PROBLEM DETAILS:
Reproduce the records that follow exactly as they are written.

################

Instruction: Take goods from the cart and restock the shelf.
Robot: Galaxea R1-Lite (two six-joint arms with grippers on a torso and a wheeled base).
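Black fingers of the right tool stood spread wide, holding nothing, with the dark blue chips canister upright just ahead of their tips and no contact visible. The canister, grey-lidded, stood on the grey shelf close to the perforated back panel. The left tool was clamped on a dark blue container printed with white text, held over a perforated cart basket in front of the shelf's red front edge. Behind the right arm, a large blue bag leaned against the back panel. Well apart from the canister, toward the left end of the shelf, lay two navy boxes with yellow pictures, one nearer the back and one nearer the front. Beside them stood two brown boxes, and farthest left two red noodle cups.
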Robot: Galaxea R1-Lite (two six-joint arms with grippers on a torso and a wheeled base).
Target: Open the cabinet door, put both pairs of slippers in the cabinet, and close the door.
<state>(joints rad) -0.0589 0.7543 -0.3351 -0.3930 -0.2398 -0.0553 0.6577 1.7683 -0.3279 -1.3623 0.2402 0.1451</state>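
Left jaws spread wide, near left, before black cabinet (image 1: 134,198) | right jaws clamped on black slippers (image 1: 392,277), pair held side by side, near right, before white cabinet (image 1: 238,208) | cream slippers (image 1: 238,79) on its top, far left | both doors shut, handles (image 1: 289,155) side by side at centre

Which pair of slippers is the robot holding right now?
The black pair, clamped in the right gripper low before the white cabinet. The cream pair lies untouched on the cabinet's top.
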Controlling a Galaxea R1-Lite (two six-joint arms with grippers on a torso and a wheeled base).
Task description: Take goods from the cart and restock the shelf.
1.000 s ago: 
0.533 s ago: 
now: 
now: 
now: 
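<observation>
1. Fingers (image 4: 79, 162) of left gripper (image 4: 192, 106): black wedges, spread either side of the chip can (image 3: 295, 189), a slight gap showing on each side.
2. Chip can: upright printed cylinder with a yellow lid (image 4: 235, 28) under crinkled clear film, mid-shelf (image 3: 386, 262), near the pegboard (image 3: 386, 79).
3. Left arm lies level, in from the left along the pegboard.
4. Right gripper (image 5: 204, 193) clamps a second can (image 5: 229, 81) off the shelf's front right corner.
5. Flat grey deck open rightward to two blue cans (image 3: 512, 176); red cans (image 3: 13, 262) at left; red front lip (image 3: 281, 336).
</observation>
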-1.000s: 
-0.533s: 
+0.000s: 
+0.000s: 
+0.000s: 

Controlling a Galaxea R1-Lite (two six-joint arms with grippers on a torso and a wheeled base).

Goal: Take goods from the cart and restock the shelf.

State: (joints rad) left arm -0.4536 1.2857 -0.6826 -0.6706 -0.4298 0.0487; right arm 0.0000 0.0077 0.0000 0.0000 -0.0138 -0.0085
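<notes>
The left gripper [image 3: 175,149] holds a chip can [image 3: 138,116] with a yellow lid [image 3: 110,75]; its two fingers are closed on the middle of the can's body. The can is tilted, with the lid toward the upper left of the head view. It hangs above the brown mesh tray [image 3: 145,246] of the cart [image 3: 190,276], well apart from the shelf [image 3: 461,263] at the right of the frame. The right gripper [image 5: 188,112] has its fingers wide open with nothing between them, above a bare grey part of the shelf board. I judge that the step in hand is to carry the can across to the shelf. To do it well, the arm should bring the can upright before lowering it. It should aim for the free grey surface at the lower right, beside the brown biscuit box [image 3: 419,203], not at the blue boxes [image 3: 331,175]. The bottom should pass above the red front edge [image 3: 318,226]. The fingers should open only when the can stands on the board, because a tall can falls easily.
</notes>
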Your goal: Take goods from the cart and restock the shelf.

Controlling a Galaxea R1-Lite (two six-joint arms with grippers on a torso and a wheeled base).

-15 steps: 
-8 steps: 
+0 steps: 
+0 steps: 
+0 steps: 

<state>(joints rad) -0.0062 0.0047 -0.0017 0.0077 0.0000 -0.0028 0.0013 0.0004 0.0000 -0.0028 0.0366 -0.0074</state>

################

OUTPUT FOR THIS TASK:
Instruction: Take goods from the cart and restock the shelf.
Robot: Galaxea R1-Lite (two six-joint arms with grippers on a torso and a wheeled base).
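Black fingers of the right tool stood spread wide, holding nothing, with the dark blue chips canister upright just ahead of their tips and no contact visible. The canister, grey-lidded, stood on the grey shelf close to the perforated back panel. The left tool was clamped on a dark blue container printed with white text, held over a perforated cart basket in front of the shelf's red front edge. Behind the right arm, a large blue bag leaned against the back panel. Well apart from the canister, toward the left end of the shelf, lay two navy boxes with yellow pictures, one nearer the back and one nearer the front. Beside them stood two brown boxes, and farthest left two red noodle cups.
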Robot: Galaxea R1-Lite (two six-joint arms with grippers on a torso and a wheeled base).
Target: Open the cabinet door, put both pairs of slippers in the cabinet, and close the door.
<state>(joints rad) -0.0589 0.7543 -0.3351 -0.3930 -0.2398 -0.0553 0.6577 1.7683 -0.3279 -1.3623 0.2402 0.1451</state>
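Left jaws spread wide, near left, before black cabinet (image 1: 134,198) | right jaws clamped on black slippers (image 1: 392,277), pair held side by side, near right, before white cabinet (image 1: 238,208) | cream slippers (image 1: 238,79) on its top, far left | both doors shut, handles (image 1: 289,155) side by side at centre

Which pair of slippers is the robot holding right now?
The black pair, clamped in the right gripper low before the white cabinet. The cream pair lies untouched on the cabinet's top.
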Controlling a Galaxea R1-Lite (two six-joint arms with grippers on a torso and a wheeled base).
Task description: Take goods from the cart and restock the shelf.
1.000 s ago: 
0.533 s ago: 
now: 
now: 
now: 
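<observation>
1. Fingers (image 4: 79, 162) of left gripper (image 4: 192, 106): black wedges, spread either side of the chip can (image 3: 295, 189), a slight gap showing on each side.
2. Chip can: upright printed cylinder with a yellow lid (image 4: 235, 28) under crinkled clear film, mid-shelf (image 3: 386, 262), near the pegboard (image 3: 386, 79).
3. Left arm lies level, in from the left along the pegboard.
4. Right gripper (image 5: 204, 193) clamps a second can (image 5: 229, 81) off the shelf's front right corner.
5. Flat grey deck open rightward to two blue cans (image 3: 512, 176); red cans (image 3: 13, 262) at left; red front lip (image 3: 281, 336).
</observation>
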-1.000s: 
-0.533s: 
+0.000s: 
+0.000s: 
+0.000s: 

Controlling a Galaxea R1-Lite (two six-joint arms with grippers on a torso and a wheeled base).

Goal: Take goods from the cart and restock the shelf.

State: (joints rad) left arm -0.4536 1.2857 -0.6826 -0.6706 -0.4298 0.0487; right arm 0.0000 0.0077 0.0000 0.0000 -0.0138 -0.0085
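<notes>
The left gripper [image 3: 175,149] holds a chip can [image 3: 138,116] with a yellow lid [image 3: 110,75]; its two fingers are closed on the middle of the can's body. The can is tilted, with the lid toward the upper left of the head view. It hangs above the brown mesh tray [image 3: 145,246] of the cart [image 3: 190,276], well apart from the shelf [image 3: 461,263] at the right of the frame. The right gripper [image 5: 188,112] has its fingers wide open with nothing between them, above a bare grey part of the shelf board. I judge that the step in hand is to carry the can across to the shelf. To do it well, the arm should bring the can upright before lowering it. It should aim for the free grey surface at the lower right, beside the brown biscuit box [image 3: 419,203], not at the blue boxes [image 3: 331,175]. The bottom should pass above the red front edge [image 3: 318,226]. The fingers should open only when the can stands on the board, because a tall can falls easily.
</notes>
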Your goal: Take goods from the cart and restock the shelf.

Controlling a Galaxea R1-Lite (two six-joint arms with grippers on a torso and a wheeled base).

-15 steps: 
-8 steps: 
+0 steps: 
+0 steps: 
+0 steps: 

<state>(joints rad) -0.0062 0.0047 -0.0017 0.0077 0.0000 -0.0028 0.0013 0.0004 0.0000 -0.0028 0.0366 -0.0074</state>

The work on this exercise is complete.